• Collected material:
== Segment start ==
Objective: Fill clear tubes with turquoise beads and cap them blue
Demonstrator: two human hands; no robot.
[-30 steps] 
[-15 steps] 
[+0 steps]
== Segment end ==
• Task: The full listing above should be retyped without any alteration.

• Worked solution:
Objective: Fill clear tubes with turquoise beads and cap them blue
Demonstrator: two human hands; no robot.
[-30 steps] 
[-15 steps] 
[+0 steps]

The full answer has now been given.